Work required
Please reproduce all of the data below exactly, leaving each picture out.

::: Data excerpt

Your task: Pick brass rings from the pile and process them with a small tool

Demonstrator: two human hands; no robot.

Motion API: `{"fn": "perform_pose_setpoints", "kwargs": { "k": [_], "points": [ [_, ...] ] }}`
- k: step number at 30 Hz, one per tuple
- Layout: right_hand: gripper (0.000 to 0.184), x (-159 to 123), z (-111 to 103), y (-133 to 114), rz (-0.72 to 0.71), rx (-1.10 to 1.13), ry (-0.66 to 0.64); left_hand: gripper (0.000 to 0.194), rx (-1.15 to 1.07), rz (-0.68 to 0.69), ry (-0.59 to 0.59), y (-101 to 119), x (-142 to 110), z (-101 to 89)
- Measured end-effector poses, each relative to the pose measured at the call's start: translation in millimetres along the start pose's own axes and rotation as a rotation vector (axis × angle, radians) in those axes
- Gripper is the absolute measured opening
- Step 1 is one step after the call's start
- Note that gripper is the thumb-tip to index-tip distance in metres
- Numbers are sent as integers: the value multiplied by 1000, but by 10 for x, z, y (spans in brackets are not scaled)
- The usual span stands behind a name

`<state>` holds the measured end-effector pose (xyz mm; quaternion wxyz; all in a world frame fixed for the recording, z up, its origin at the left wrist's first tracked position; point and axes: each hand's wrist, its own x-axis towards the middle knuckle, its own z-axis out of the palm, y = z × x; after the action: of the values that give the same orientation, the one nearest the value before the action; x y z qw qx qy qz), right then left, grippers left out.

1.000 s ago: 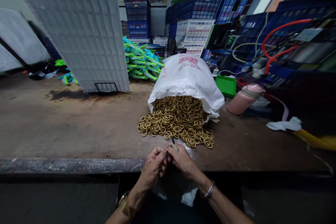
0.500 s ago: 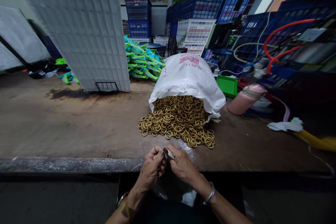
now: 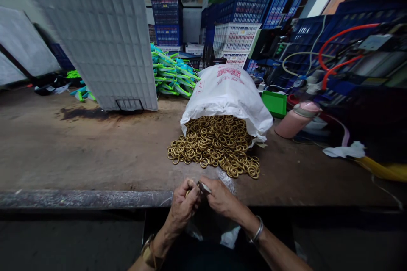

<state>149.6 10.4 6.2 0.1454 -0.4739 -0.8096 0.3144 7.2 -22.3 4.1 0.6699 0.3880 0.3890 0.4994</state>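
Over the table's front edge, my left hand is closed on a small brass-coloured ring, only partly visible between the fingers. My right hand grips a small knife-like tool with a dark tip and a paler body. Its tip meets the left fingertips at the ring; the exact contact is too small to make out. Just beyond both hands lies a heap of brass-coloured rings. They spill from the mouth of a white woven sack with red print, which rests on its side.
A tall white ribbed panel stands on the wooden table at left. Behind it are green and blue plastic pieces. To the right are a green tray, a pink bottle and red hoses. Stacked crates fill the back.
The left hand has turned slightly, and part of the ring shows more clearly. The tool in the right hand has tilted a little. The heap and sack stay put.
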Motion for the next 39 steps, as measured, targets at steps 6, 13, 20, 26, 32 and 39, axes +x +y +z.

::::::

Task result
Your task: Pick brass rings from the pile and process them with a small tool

Demonstrator: two human hands; no robot.

Motion API: `{"fn": "perform_pose_setpoints", "kwargs": { "k": [_], "points": [ [_, ...] ] }}`
- k: step number at 30 Hz, one per tuple
- Layout: right_hand: gripper (0.000 to 0.184), x (-159 to 123), z (-111 to 103), y (-133 to 114), rz (-0.72 to 0.71), rx (-1.10 to 1.13), ry (-0.66 to 0.64); left_hand: gripper (0.000 to 0.194), rx (-1.15 to 1.07), rz (-0.68 to 0.69), ry (-0.59 to 0.59), y (-101 to 119), x (-142 to 110), z (-101 to 89)
- Measured end-effector poses, each relative to the pose measured at the call's start: translation in millimetres along the start pose's own axes and rotation as a rotation vector (axis × angle, radians) in those axes
- Gripper is the absolute measured opening
- Step 1 is one step after the call's start
- Note that gripper is the thumb-tip to index-tip distance in metres
- Numbers are sent as integers: the value multiplied by 1000, but by 10 for x, z, y (spans in brackets are not scaled)
- The usual span stands behind a name

`<state>` holds the measured end-effector pose (xyz mm; quaternion wxyz; all in a world frame fixed for the recording, z up, its origin at the left wrist's first tracked position; point and axes: each hand's wrist, its own x-axis towards the middle knuckle, its own z-axis out of the palm, y = z × x; after the action: of the values that give the same orientation, the one nearest the value before the action; x y z qw qx qy qz), right then left, grippers left out.

1.000 s ago: 
0.500 s ago: 
now: 

<state>149.6 10.4 6.2 0.1454 -0.4739 -0.8096 0.3144 7.2 -22.3 4.1 0.6699 0.3880 0.3890 0.4994</state>
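Over the table's front edge, my left hand is closed on a small brass-coloured ring, only partly visible between the fingers. My right hand grips a small knife-like tool with a dark tip and a paler body. Its tip meets the left fingertips at the ring; the exact contact is too small to make out. Just beyond both hands lies a heap of brass-coloured rings. They spill from the mouth of a white woven sack with red print, which rests on its side.
A tall white ribbed panel stands on the wooden table at left. Behind it are green and blue plastic pieces. To the right are a green tray, a pink bottle and red hoses. Stacked crates fill the back.
The left hand has turned slightly, and part of the ring shows more clearly. The tool in the right hand has tilted a little. The heap and sack stay put.
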Motion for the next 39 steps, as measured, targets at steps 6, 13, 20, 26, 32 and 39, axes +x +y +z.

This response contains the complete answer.